July 15, 2005

greetings Winter

“This one had his two feet in the grave!” Doña Licha’s great doughy hand flopped at her octogenarian husband. A month ago in this bad Patagonian winter he’d fallen on a rock going out for firewood. Six days later was helicoptered into the city hospital with broken ribs.

Leonidas Pinto, the exhibit under discussion, squinted at me and nodded. It was true. He liked to cross his arms over his chest, but today his hands were folded in his lap. Six days?

“Without a word. And almost a week it took him to admit it.” Doña Licha’s baritone voice resonated in their bare kitchen, decorated with grandkids’ soccer trophies and various rodents and raptors which had undergone amateur taxidermy. Cozy it wasn’t, at the end of the valley, in a worn farmhouse under the glaciers.

To boot the goats were dying—they’d managed to sell off the calves but their remaining animals had neither shelter nor sufficient grazing. Buying supplementary feed was a great cost for these poor subsistence farmers, one that they might not need to incur if the winter came rainy and gentle. This one didn’t.

Chile is having a killer winter. Rain or snow filled the entire month of May. On May 20 over forty soldiers marched to their death on the flanks of Antuco volcano because their commander ordered to change posts despite blizzard warnings. The government (it is an election year) is sending aid to its isolated residents, like the Pintos, which included feed for the animals and some for the people too. A couple of bales of hay dropped by helicopter might not make much of a difference if it keeps snowing. I love the snow; prefer it a hundredfold to the constant southern rains, but ranchers feel differently. Snow is death.

One rancher had lost up nineteen sheep to lingue, a plant poisonous to animals, but attractive when there’s little else to forage. Trips to get medicine were out of the question and things like meat, dairy, fruit and vegetables were scarce. People ate dried meat, fry bread, potatoes. The Pintos had recently sacrificed a horse with a broken leg and the maroon strips were salted and strung up like Christmas decorations throughout the house. The animal had belonged to their oldest grandson, Johnson. He moped and stayed away.

In these conditions I went out to make my last visit to the people of Ventisquero Valley, seeing what wasn’t there in summer. Couples who had been holed up alone for a month snapped and crackled when butter was requested. Hairbrushes were forgotten. Knitting needles clicked. Dogs were real thin. Midday folks looked out their small windows guessing which dim mountain their animals had retreated to.

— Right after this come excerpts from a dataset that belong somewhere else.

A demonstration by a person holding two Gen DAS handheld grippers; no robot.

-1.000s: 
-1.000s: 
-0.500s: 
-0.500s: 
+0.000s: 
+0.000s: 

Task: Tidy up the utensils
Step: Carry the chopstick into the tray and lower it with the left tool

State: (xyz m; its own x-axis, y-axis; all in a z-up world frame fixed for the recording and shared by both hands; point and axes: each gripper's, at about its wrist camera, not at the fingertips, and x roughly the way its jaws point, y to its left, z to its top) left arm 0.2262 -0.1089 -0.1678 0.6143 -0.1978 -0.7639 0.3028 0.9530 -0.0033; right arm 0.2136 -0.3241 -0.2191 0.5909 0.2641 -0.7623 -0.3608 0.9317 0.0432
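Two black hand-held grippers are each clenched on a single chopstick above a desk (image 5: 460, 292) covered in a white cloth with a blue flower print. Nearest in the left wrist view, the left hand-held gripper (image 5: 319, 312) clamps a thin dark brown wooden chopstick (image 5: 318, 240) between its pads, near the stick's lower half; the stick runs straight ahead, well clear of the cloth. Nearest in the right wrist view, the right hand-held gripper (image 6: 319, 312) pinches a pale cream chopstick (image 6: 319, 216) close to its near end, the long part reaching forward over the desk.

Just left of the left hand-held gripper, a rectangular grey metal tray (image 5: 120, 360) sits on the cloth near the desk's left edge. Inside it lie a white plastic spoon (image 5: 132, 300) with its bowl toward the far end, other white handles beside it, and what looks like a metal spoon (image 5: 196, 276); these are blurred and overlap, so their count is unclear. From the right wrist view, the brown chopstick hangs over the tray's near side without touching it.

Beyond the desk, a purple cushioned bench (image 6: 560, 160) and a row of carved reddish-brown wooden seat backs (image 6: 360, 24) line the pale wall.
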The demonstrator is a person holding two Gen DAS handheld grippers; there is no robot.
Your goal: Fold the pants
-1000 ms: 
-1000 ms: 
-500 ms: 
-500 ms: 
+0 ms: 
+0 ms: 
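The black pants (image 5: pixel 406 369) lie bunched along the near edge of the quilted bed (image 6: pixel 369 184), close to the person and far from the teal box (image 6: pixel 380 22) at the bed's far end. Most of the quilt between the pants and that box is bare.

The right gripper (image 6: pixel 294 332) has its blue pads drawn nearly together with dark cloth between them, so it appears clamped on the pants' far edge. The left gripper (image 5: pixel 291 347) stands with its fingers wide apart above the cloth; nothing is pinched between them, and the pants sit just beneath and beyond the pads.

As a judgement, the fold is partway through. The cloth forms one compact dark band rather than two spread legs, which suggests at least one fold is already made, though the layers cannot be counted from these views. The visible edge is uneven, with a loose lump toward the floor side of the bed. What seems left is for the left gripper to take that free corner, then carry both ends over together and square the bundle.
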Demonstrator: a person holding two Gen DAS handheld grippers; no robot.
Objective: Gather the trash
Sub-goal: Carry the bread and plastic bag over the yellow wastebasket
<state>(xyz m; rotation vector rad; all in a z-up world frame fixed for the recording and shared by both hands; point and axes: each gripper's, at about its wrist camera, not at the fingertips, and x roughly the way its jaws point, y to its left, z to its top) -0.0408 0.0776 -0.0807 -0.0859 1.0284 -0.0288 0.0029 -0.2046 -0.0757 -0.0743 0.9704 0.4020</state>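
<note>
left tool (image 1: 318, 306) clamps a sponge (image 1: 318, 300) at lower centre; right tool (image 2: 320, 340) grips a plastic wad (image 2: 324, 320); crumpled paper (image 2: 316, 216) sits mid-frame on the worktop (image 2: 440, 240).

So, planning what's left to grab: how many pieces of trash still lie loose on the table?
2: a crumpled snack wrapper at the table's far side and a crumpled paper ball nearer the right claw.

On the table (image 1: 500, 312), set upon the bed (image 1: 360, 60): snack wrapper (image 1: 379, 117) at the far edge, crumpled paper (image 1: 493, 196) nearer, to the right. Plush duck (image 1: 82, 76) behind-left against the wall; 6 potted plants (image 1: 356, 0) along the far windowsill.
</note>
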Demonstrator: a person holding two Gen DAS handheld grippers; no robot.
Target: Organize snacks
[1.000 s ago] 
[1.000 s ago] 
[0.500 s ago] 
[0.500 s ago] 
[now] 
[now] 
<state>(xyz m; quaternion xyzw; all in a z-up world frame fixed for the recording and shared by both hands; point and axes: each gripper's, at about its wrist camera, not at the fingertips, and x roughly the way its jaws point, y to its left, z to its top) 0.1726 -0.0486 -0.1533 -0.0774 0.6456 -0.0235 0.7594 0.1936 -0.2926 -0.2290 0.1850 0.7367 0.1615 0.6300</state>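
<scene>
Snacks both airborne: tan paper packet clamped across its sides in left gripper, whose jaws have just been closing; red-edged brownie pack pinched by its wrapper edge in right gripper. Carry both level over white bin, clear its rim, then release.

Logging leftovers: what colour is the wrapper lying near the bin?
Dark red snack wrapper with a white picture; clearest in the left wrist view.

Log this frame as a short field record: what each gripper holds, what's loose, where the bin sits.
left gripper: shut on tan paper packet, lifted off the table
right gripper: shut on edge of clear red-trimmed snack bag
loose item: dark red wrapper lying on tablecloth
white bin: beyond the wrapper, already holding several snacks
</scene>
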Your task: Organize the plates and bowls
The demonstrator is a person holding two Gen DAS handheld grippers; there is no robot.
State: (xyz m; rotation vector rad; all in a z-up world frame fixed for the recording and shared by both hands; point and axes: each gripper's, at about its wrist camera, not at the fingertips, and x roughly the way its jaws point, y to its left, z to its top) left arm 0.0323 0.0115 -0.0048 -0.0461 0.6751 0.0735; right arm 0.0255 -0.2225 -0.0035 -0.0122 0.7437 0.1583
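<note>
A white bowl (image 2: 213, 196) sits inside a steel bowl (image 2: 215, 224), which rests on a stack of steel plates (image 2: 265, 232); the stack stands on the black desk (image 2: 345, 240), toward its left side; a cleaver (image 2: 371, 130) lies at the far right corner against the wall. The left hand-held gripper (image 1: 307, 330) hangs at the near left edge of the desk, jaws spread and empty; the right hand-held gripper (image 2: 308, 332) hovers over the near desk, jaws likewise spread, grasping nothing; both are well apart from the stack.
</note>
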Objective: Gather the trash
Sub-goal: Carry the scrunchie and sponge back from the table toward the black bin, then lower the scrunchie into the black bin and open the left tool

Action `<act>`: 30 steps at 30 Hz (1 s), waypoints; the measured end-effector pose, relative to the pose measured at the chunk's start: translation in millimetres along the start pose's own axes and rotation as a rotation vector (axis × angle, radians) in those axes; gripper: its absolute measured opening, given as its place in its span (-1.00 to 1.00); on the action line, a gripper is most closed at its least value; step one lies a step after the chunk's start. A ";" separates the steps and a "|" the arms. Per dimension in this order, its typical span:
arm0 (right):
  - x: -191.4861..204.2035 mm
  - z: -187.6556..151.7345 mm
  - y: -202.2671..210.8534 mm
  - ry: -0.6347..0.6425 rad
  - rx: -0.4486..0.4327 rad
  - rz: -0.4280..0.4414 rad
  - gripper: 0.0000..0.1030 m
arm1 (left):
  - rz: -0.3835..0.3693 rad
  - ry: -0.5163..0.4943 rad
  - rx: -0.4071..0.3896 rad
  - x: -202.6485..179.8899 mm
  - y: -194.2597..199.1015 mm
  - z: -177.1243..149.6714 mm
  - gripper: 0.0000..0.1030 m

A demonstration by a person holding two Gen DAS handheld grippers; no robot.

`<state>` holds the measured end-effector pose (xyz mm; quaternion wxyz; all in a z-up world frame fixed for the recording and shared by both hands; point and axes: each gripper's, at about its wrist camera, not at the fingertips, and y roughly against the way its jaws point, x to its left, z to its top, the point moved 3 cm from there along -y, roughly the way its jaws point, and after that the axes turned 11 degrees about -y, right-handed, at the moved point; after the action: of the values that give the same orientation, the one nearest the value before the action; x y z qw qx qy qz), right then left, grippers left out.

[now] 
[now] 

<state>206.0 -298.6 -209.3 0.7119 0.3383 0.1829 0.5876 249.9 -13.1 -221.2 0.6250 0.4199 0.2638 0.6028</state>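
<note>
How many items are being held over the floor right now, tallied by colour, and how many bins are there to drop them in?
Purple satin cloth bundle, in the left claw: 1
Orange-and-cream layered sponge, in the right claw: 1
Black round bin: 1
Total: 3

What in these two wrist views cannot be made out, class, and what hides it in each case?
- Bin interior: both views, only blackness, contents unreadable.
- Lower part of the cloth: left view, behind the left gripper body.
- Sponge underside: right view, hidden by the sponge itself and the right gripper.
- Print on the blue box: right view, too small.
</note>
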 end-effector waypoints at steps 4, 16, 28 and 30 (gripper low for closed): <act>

I admit I went because I had heard about Don Leonidas’s accident. I was afraid he might be dying. There were signs—his grown daughter grabbed a photo I’d offered her father of the two of them, “as a remembrance.” Doña Licha said that she wouldn’t step foot in a hospital again, that you went there to die, and even that you couldn’t do so well in those places. Don Leonidas took advantage of his new frailty to tell me he remembered nothing anymore, so went my questions of the old days.

Instead of prying I ate some fry bread with instant coffee and had a real visit. Doña Licha got stirred up and said she’d cook a goose if I came the next day. Would I? Everything depended on the reprieve of bad weather, and I was sure it wouldn’t happen. “Don’t you get it?” Don Leonidas said from his shaded corner, long unnoticed by all. “The girl’s trying to say goodbye.”

“The fox” they called him. I was convinced then that his wits were still sharp, but it was his game now, and he’d play it how he wanted to. But I was gaining on him too. If I asked he would send a grandson to show me the hidden trails to the pass. Maybe he would tell me about the old persecutions of the law, his wanderings to Argentina, his happenstance survival and the revolutions his mind took as he sat here in the half-darkness, with a whole hard life behind him.

I left before the darkness would catch up, promising to be back in spring.